Here is a chart we’ve probably all seen some version of. The gist is that while productivity growth has been relatively consistent through the post-war period, productivity became unchained from wages in the early 1970s. Despite a modest bump up in the 90s and another small one in the aughts it’s really never come back.
He admits that populism isn’t going to fix this problem:
Fundamentally, most people don’t care particularly how astronomically wealthy people are living their lives. It is a distant reality on many levels. They care a great deal about their own economic circumstances. And if you are not doing any better than you were 5 years ago or a decade ago or – at least in the sense of the hypothetical median wage earner – 40 years ago, that’s going to really have your attention and shape a great deal of your worldview and political outlook. …
But what are the policies that would change this corrosive trend? And how do you run on them as a party if you don’t know what they are? Minimum wage increases help those at the very bottom of the income scale and they have a lifting effect up the wage scale as the floor gets pushed up. But it is at best a small part of the puzzle. Clamping down on tax dodges by the extremely wealthy claws back some resources for the treasury and sends an important message, as might some restrictions on ridiculously high CEO pay. But again, these are important changes at the margins that do not fundamentally change the equation. Economic populism or another comparable politics with a different tonality won’t get you very far if you can get beyond beating up on the winners to providing concrete improvements to those losing out in today’s economy.

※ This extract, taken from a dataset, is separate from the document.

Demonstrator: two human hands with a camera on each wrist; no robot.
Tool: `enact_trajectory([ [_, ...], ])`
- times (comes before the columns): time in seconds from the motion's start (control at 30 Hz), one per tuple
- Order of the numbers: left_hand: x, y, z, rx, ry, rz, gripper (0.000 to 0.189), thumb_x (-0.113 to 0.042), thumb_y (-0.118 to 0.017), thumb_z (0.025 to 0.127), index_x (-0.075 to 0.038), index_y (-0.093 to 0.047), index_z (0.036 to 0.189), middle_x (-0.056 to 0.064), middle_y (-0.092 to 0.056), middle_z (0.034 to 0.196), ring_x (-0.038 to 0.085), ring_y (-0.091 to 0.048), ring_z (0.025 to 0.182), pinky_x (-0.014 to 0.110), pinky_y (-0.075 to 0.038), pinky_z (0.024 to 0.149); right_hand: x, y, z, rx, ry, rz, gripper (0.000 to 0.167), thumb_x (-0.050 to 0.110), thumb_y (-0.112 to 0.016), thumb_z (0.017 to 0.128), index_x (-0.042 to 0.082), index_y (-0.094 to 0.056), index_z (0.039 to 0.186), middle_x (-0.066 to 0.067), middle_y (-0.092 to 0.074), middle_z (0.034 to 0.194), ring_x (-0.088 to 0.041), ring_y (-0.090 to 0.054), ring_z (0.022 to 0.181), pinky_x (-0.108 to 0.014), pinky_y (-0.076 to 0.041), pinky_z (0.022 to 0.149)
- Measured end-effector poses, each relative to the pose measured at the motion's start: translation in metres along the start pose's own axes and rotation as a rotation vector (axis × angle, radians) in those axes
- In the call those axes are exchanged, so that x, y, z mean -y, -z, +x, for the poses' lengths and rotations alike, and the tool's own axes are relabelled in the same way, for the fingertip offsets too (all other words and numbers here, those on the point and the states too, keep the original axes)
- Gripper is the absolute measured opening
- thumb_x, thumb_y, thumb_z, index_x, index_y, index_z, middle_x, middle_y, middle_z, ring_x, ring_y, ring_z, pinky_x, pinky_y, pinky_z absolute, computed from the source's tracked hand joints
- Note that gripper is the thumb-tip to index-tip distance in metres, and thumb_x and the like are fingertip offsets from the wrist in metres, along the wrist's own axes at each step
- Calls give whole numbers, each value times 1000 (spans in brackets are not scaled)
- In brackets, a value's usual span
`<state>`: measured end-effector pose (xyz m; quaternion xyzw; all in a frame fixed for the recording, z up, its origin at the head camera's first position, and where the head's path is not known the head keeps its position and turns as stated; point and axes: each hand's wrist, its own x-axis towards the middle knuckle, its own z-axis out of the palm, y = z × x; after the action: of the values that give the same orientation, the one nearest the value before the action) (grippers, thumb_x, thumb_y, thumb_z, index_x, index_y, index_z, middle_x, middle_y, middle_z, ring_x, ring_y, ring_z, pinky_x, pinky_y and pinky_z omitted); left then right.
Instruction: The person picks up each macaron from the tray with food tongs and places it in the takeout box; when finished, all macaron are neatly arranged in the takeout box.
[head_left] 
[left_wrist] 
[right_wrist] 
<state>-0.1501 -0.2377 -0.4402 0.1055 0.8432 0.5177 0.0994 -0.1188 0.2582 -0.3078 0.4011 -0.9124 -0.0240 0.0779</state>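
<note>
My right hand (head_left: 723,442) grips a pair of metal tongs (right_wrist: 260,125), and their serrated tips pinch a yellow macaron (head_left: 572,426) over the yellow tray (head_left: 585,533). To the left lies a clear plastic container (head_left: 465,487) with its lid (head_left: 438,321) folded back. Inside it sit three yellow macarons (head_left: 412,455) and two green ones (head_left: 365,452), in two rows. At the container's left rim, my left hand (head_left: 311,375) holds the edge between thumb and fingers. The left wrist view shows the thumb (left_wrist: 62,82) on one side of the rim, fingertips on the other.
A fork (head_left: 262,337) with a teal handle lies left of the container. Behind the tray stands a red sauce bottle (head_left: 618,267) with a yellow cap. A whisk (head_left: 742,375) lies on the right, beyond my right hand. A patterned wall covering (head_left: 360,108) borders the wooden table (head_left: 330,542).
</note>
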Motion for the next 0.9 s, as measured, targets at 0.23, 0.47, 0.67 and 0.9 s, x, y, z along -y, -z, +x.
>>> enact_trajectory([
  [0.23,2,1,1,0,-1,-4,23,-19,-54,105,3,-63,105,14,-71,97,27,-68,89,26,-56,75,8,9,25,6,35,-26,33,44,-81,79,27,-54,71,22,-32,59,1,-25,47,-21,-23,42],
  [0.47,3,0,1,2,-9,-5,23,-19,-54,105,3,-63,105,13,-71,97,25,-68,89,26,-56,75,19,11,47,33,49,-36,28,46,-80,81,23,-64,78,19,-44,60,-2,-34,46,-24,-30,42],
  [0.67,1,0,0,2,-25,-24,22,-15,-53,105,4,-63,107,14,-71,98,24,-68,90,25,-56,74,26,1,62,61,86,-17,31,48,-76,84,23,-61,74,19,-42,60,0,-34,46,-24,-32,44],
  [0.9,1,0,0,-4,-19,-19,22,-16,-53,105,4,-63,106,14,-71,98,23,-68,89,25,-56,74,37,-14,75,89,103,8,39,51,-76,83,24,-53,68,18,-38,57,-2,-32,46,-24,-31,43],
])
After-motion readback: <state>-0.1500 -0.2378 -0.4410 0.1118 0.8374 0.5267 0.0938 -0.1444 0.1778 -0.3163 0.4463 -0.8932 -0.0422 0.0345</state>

Relatedly, McArdle contends that the “lack of a clear and stable career path is … a worse problem than the wages paid by firms that employ large amounts of low-skilled labor”:
You can do anything for a short period of time, including slave away for very low wages. But for this to be true, your labors have to lead somewhere other than more slavery at very low wages. … Consumer confidence remains depressed, and it will not get un-depressed just by raising the hourly wage. Most people don’t want better unemployment benefits; they want to be able to stop worrying so much about losing their jobs. Nor do they want to spend the rest of their life working at McDonald’s for a better wage; they want to leave the hot kitchen for a better job. That’s still what’s missing.